Mari lo observó, como si intentara llegar a alguna conclusión sobre él. Al otro lado del muro se oía a los guardias revolviendo entre los montones de basura y aporreando las puertas traseras de los edificios.

—No tenemos mucho tiempo —dijo Raistlin—. A alguien se le acabará ocurriendo registrar esta calle. Y no voy a dejar que te vayas hasta que me digas lo que quiero saber.

—Está bien, puede ser que haya oído algo de esa banda de La Luz Oculta —concedió Mari de mala gana—. Por lo que he oído, tienes que ir a una taberna llamada Pelo de Trol, pedir algo de beber y decir: «Yo escapé de El Remolino» y esperar.

—«¡Yo escapé de El Remolino!» —repitió Raistlin, atónito y alarmado.

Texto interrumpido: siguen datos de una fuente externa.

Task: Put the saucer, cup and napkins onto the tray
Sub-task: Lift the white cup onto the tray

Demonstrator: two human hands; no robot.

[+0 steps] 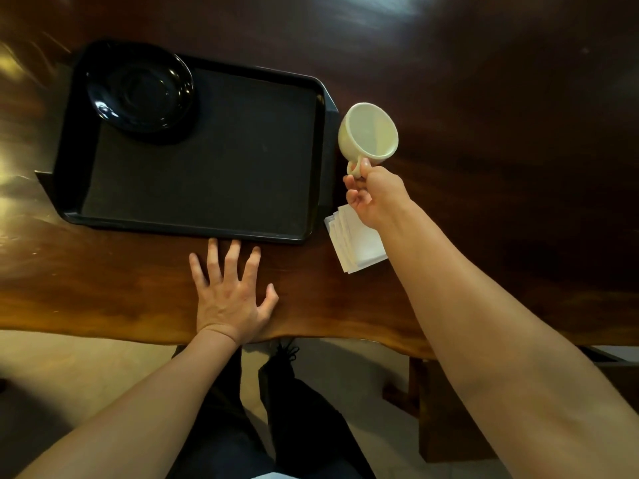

La apretó con más fuerza—. ¿Cómo sabes eso?

—¿El qué? ¡Para! Estás haciéndome daño —dijo Mari.

Raistlin dejó de apretar tanto. Estaba comportándose como un idiota. Era imposible que supiera nada de lo de El Remolino, del hundimiento del barco y del Mar Sangriento. El Remolino era una contraseña, nada más. Soltó a la kender. Estaba a punto de darle las gracias, pero Mari ya había echado a correr calle adelante. Desapareció en la noche.

Raistlin se dejó caer contra la pared. Pasados el nerviosismo y el peligro, se sentía agotado. Y todavía le quedaba un buen trecho hasta El Broquel Partido. En los edificios que lo rodeaban cada vez se encendían más luces, a medida que los gritos de los guardias despertaban a la gente y los curiosos se asomaban a las ventanas, queriendo saber qué sucedía. La confusión era cada vez mayor y los guardias daban órdenes de que se cerraran las puertas de la ciudad y que no se dejara entrar ni salir a nadie.

A Raistlin todavía le quedaban las fuerzas necesarias para un último hechizo. Cerró el puño alrededor del Orbe de los Dragones, pronunció las palabras y se internó en los corredores de la magia. Apareció en su habitación de El Broquel Partido. Se quitó las bolsas y las colocó debajo de la almohada, después se desnudó y se derrumbó en la cama. Un segundo después, estaba dormido.

Soñó con Caramon, como ya era costumbre. La diferencia esta vez fue que Caramon estaba con una kender que no dejaba de pinchar a Raistlin en las costillas con un cuchillo de carnicero.